Carnage across markets today, what happened?
Crypto markets were a bloodbath as a report from Reuters that China is banning financial services companies from providing cryptocurrency services and warned about speculative behaviour in the crypto space spooked markets dramatically. This spilled over into multiple asset classes such as equities and commodities. The dollar and gold particularly are up for the day. It looks like a classic liquidation risk-off move with the VIX also snapping higher. Currency traders will be keeping an eye out for the minutes from the Fed’s last policy meeting, trying to pick up on any clues around the tapering discussion. Let’s take a look below at some of the key assets in global markets, which are at important levels.
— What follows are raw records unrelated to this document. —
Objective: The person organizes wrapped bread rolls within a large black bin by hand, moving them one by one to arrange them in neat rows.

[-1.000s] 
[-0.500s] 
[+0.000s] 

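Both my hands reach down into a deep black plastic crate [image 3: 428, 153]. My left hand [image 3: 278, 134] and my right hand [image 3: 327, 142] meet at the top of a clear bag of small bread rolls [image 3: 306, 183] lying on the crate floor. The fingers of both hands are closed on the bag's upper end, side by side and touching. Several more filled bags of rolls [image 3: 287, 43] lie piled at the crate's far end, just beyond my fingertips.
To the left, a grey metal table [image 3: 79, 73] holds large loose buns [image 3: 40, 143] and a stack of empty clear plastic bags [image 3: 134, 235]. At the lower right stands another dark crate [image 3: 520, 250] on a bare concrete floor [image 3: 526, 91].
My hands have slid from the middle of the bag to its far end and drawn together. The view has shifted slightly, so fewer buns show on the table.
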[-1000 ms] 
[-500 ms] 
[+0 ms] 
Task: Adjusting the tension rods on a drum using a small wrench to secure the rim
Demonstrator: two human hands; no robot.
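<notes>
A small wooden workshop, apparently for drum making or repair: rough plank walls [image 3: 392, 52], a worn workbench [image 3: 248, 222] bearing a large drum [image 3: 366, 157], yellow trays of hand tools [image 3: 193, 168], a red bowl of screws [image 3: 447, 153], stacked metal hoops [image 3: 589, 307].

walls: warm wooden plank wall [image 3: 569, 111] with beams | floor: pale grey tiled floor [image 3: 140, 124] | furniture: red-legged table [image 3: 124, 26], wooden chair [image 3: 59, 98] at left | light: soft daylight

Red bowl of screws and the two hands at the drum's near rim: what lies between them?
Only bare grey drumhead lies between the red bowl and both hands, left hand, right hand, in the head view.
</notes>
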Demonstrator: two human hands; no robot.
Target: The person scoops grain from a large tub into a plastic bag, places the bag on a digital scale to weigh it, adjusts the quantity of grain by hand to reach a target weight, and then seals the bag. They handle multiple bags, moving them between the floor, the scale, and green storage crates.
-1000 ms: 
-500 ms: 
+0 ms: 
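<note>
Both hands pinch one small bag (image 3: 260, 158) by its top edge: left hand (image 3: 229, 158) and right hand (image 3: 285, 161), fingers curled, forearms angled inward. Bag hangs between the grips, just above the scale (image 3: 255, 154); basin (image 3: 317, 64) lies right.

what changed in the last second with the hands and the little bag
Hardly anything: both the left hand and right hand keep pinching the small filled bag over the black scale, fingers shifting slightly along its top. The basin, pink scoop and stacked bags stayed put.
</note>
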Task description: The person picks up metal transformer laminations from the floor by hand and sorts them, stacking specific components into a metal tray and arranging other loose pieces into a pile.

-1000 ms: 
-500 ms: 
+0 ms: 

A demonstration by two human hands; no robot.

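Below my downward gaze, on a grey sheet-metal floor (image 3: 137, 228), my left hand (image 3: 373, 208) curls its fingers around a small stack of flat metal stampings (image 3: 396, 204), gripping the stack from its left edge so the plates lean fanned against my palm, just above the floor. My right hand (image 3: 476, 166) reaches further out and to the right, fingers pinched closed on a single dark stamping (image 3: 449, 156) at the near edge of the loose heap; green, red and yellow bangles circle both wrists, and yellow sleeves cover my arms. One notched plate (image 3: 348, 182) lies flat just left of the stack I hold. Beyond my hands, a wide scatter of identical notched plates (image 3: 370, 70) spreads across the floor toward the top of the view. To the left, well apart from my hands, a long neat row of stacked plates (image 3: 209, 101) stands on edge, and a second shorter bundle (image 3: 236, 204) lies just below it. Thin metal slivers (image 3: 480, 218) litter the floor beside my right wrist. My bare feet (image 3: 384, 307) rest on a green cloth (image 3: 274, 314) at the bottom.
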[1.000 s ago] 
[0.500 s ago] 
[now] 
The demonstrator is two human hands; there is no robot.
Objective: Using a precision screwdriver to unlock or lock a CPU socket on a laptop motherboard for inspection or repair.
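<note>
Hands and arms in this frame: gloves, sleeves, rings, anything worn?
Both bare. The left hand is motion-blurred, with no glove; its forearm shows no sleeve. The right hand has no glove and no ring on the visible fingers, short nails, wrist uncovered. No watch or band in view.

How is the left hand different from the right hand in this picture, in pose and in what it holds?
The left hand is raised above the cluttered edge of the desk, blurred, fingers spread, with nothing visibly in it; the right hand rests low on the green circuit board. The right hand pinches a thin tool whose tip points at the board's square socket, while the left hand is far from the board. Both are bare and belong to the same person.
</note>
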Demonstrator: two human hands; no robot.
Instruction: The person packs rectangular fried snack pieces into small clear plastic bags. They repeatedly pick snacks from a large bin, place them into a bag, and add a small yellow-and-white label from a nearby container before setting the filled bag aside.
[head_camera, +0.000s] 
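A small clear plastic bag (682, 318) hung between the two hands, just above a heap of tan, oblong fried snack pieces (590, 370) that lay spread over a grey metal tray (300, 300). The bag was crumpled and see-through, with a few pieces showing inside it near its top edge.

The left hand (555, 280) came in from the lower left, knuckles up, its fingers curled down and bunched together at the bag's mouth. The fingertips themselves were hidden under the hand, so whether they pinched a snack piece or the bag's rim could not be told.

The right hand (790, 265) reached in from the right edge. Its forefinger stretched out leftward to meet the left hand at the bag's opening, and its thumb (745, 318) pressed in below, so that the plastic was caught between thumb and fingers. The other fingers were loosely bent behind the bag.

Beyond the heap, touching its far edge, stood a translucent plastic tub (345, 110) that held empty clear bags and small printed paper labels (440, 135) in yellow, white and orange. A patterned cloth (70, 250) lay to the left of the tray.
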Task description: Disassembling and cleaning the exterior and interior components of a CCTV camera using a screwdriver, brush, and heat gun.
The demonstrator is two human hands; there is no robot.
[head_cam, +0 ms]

Price has now sliced through the key 90 psychological level and is hovering awfully close to the February 25 low of 89.6. The shorter term moving averages are both pointing downwards as well as the 200-day SMA. However some divergence looks to be taking place between the RSI and price with the RSI making higher lows while price makes lower lows. This could be a sign that selling momentum is waning and a bottom could be put in with a recovery back above the 90 level. For now it looks like rallies are being sold and the dollar has struggled to find an upside catalyst. Historically, seasonality in May points to strength, but so far this has not been the case. To the upside resistance would come in around the round number of 90.5, just below the 21-day EMA. If price slides further then the obvious target would be the January 6 lows of 89.
The yellow metal has been on an absolute tear, now breaching the descending channel to the upside as well as comfortably sitting above its longer term moving average of the 200-day SMA. The double bottom pattern we saw in March/April has played out. Price got close to the $1895 resistance, but has pulled back slightly. The RSI has crossed overbought territory at 73. For now it seems like a buy the dips mentality is locked in for gold, with dips back down to the trend line/200-day SMA being a potential zone for longs to be initiated. Just below that you have the $1825 support as well as the 21-day EMA. There is also chatter that there is currently a rotation underway from Bitcoin to Gold, which will be another tailwind for the shiny metal.
Bitcoin has really been in the doldrums. It’s been under pressure ever since the Technoking aka Elon Musk’s tweets about stopping bitcoin transactions at Tesla over climate concerns. Then the report out from China today caused absolute carnage. The chart reflects this too. With price falling all the way down to 30k at one stage, which also happened to be the 61.8% Fibonacci retracement level. It looks like we’ve got a bit of an oversold bounce playing out now, whether it can be sustained is anyone’s guess. The RSI is in deep oversold territory, but is still pointing south. Bulls will be nervous unless we can see price close back above the 200-day SMA around 40k. If we see a continued push higher the first test of major resistance would come in around 45k.